What is required: Using the listing that follows, return every line with the word "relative".

Extracted material:
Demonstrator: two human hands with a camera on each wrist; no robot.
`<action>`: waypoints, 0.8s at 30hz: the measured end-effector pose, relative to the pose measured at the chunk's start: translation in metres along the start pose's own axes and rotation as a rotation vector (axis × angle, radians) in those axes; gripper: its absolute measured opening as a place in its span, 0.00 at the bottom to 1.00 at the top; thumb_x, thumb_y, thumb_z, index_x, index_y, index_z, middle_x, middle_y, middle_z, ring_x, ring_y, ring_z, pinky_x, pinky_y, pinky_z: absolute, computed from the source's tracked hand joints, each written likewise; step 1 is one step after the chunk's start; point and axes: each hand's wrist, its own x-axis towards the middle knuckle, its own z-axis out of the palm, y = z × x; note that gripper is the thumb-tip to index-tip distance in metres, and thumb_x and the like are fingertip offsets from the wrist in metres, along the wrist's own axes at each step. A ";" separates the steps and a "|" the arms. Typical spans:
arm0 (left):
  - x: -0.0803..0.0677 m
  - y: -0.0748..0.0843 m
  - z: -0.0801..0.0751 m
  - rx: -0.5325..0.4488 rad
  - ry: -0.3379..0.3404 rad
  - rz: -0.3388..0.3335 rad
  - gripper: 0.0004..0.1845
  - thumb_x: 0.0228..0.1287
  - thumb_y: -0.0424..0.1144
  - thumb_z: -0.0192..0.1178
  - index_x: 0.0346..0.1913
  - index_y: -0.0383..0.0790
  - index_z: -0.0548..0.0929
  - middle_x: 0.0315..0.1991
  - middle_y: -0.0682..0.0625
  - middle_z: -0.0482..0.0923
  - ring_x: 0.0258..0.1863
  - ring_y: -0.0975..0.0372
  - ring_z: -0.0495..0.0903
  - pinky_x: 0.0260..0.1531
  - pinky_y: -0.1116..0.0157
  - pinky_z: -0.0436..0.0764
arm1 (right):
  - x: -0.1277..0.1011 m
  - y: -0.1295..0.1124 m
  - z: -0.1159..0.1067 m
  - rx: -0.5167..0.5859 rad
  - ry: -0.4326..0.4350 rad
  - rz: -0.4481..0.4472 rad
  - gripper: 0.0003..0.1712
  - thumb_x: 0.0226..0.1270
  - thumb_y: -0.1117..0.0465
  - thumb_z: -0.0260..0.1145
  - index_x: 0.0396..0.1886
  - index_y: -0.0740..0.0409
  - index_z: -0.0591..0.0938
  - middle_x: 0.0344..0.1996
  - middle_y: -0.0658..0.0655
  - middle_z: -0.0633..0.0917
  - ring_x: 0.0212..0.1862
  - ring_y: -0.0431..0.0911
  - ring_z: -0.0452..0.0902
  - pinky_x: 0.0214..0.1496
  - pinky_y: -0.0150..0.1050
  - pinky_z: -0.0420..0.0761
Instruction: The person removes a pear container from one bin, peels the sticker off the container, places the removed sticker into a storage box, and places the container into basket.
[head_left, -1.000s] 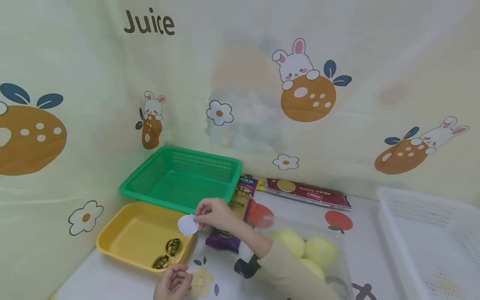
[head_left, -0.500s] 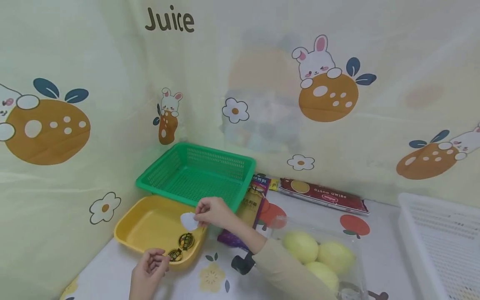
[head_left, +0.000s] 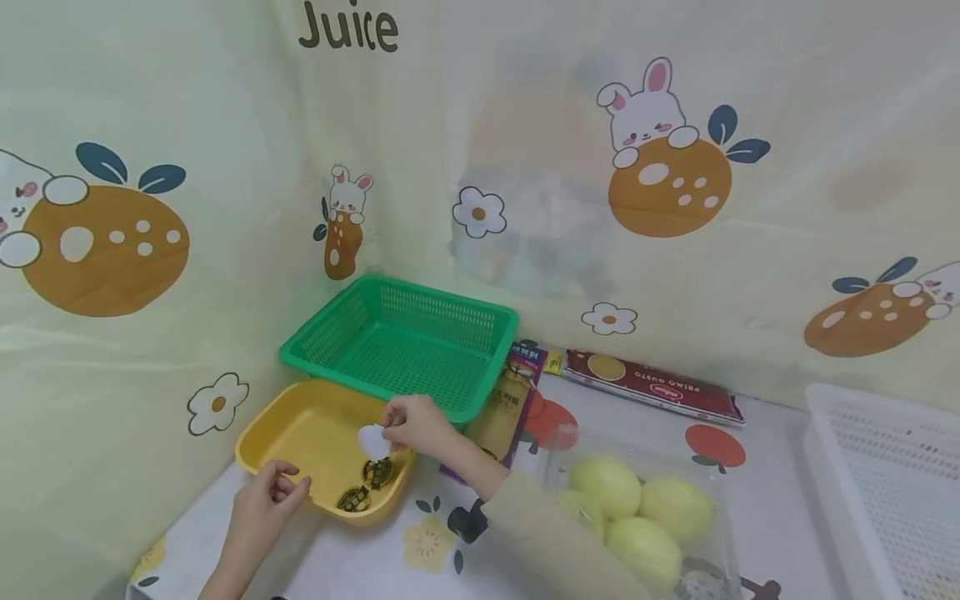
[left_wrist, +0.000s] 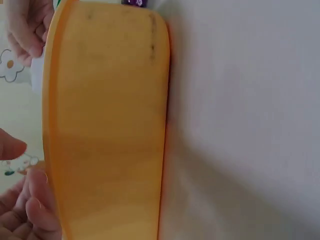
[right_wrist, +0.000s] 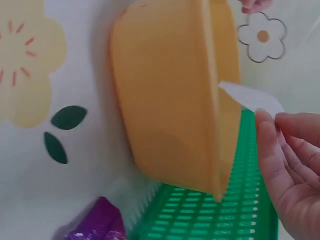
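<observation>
The work surface is a white table [head_left: 750,492] printed with fruit and flowers, closed in at the back and side by a pale yellow curtain [head_left: 525,125] showing rabbits and oranges. My right hand [head_left: 414,421] hangs over the near right corner of the yellow tray [head_left: 300,421] and pinches a small white slip of paper [head_left: 372,440] between thumb and fingertips; in the right wrist view the slip [right_wrist: 252,97] projects past the tray rim. Directly under that hand, two small round black-and-gold stickers [head_left: 366,485] lie on the tray floor. My left hand [head_left: 262,504] sits at the tray's near edge, fingers loosely curled, holding nothing; I cannot tell whether the fingertips touch the rim. Beyond my right hand stands a green basket [head_left: 405,346], just behind the tray. To the right of my right forearm lie a purple packet [head_left: 510,400], a dark red packet [head_left: 652,390] further back, and a clear bag of pale yellow-green fruits [head_left: 637,508]. A white basket [head_left: 892,483] stands well to the right.
</observation>
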 end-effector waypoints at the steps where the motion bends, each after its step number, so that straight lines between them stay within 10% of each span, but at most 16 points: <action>1: 0.001 -0.001 -0.001 0.018 0.001 -0.003 0.08 0.50 0.29 0.63 0.32 0.31 0.74 0.17 0.56 0.72 0.16 0.70 0.68 0.16 0.71 0.69 | 0.000 0.001 0.001 -0.024 0.001 -0.004 0.03 0.54 0.74 0.63 0.25 0.66 0.76 0.18 0.57 0.80 0.23 0.55 0.79 0.23 0.38 0.78; 12: -0.005 -0.019 0.003 0.081 0.086 -0.166 0.09 0.50 0.33 0.63 0.33 0.34 0.75 0.16 0.55 0.72 0.15 0.67 0.68 0.16 0.70 0.68 | -0.001 0.017 0.016 0.030 0.033 -0.017 0.02 0.54 0.74 0.62 0.26 0.68 0.76 0.16 0.55 0.78 0.20 0.50 0.78 0.23 0.40 0.78; 24: -0.006 -0.024 0.011 -0.082 0.158 -0.296 0.09 0.51 0.34 0.65 0.32 0.34 0.76 0.22 0.51 0.72 0.20 0.70 0.67 0.21 0.79 0.66 | -0.003 0.023 0.025 -0.012 0.106 -0.037 0.03 0.53 0.74 0.62 0.23 0.66 0.78 0.13 0.50 0.76 0.18 0.47 0.77 0.17 0.30 0.74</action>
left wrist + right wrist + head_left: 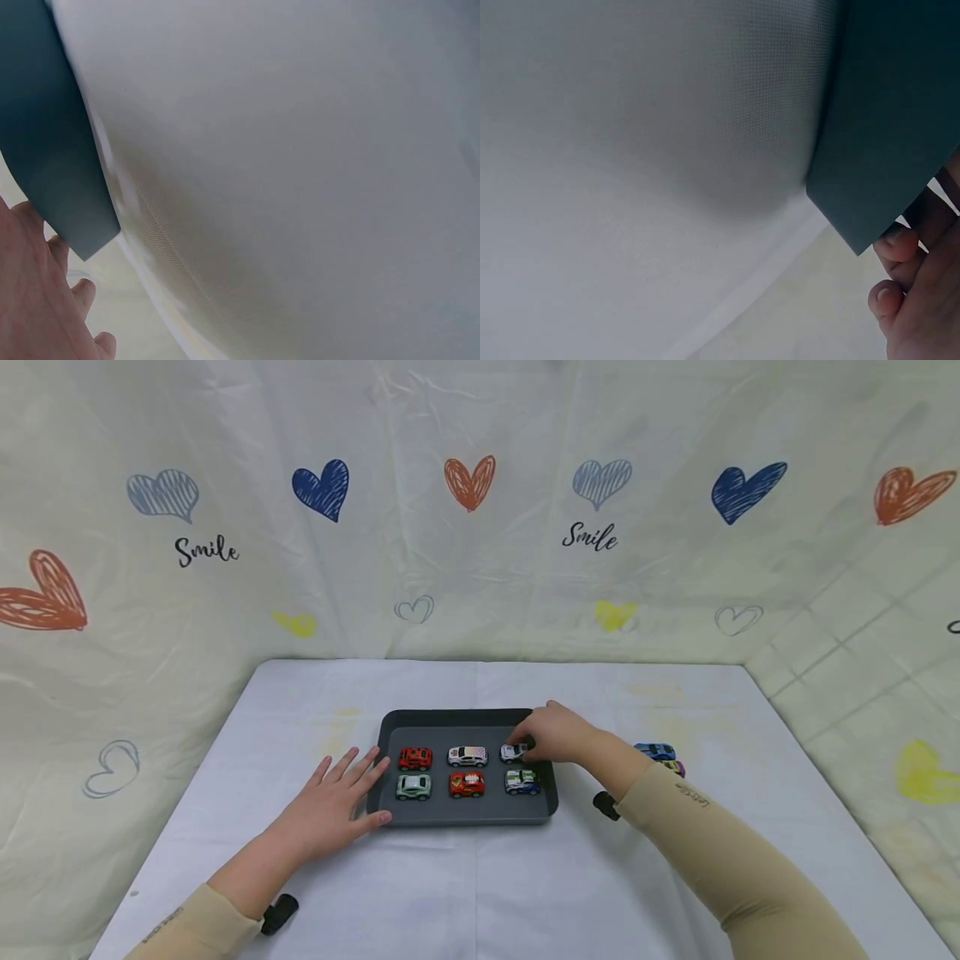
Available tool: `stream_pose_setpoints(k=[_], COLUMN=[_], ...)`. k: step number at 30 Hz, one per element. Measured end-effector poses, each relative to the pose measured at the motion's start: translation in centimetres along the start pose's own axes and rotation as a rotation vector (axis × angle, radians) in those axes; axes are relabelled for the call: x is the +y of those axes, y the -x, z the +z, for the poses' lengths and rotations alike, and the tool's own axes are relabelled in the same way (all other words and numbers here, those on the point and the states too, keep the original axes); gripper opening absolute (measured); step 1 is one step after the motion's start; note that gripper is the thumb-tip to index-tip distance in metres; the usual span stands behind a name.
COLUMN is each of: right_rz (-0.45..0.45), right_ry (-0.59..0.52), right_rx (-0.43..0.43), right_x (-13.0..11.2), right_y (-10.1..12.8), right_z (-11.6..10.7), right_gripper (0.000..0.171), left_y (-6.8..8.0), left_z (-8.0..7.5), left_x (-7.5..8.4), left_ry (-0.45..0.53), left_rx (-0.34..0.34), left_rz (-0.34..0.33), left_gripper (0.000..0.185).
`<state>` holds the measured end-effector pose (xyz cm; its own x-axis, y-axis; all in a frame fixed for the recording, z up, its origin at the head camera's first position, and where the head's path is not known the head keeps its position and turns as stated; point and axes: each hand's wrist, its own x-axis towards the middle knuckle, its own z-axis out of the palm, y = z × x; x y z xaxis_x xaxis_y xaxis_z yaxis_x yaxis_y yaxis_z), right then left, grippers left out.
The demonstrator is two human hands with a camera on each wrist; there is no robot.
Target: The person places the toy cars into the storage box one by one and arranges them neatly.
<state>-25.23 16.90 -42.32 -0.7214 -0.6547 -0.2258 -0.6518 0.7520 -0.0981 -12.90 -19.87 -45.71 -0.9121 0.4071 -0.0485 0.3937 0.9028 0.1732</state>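
A dark grey tray [472,812] holds several small toy cars in two rows. My right hand [558,734] reaches over its right side and pinches a white toy car [512,752] at the right end of the back row; the fingers hide part of that car. In front of it stands a white, blue and green car [522,782]. A white patterned car [467,756] and two red cars, one at back left [416,758] and one at front middle [467,784], are nearby, with a pale green car [413,787] at front left. My left hand [327,810], fingers spread, touches the tray's left edge.
Right of the tray, a blue toy car [656,751] and a purple and yellow one [674,767] lie partly hidden behind my right forearm. A white cloth [480,893] covers the table. Behind it hangs a heart-printed curtain [480,568].
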Motion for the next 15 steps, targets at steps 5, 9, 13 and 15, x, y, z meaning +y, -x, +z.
stream_pose_setpoints(k=[5,9,13,15], right_rz=[-0.013,-0.015,-0.007,-0.005], right_ry=[0.012,-0.01,-0.033,-0.041], right_rx=[0.001,0.022,0.044,0.046], right_x=[-0.1,-0.2,-0.3,-0.3], right_y=[0.2,0.5,0.8,0.9], right_z=[-0.4,-1.1,-1.8,-2.1], right_gripper=[0.036,0.037,0.038,0.038], left_y=[0.0,0.0,0.0,0.0], left_z=[0.0,0.1,0.1,0.1], left_x=[0.0,0.0,0.0,0.0], left_ry=[0.008,0.007,0.006,0.007], left_rx=[0.002,0.001,0.007,0.01], left_rz=[0.003,0.004,0.004,0.005], left_gripper=[0.085,0.085,0.084,0.084])
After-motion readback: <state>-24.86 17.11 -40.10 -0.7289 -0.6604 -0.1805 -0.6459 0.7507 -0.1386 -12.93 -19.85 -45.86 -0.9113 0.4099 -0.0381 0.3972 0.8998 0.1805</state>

Task response:
`<action>`: waypoints, 0.8s at 30hz: the measured end-effector pose, relative to the pose measured at the chunk's start: translation in metres along the start pose's own axes and rotation as a rotation vector (axis × angle, radians) in those axes; gripper: its absolute measured opening as a place in its span, 0.00 at the bottom to 1.00 at the top; thumb_x, thumb_y, thumb_z, index_x, index_y, index_z, middle_x, middle_y, middle_z, ring_x, ring_y, ring_z, pinky_x, pinky_y, pinky_z: absolute, computed from the source's tracked hand joints, each written likewise; step 1 is one step after the chunk's start; point and axes: each hand's wrist, its own x-axis towards the middle knuckle, its own z-axis out of the palm, y = z × x; note that gripper is the thumb-tip to index-tip distance in metres, and thumb_x and the like are fingertip offsets from the wrist in metres, along the wrist's own axes at each step. A ";" separates the steps and a "|" the arms. Typical spans:
Available tool: `stream_pose_setpoints(k=[_], COLUMN=[_], ...)`. k: step number at 30 Hz, one per element. Measured end-effector poses, each relative to the pose measured at the motion's start: translation in centimetres along the start pose's own axes and rotation as a rotation vector (axis × angle, radians) in those axes; axes are relabelled for the call: x is the +y of those axes, y the -x, z the +z, for the poses' lengths and rotations alike, and the tool's own axes are relabelled in the same way (all other words and numbers here, those on the point and the states too, keep the original axes); gripper opening absolute (measured); step 1 is one step after the motion's start; note that gripper is the thumb-tip to index-tip distance in metres; the usual span stands behind a name.

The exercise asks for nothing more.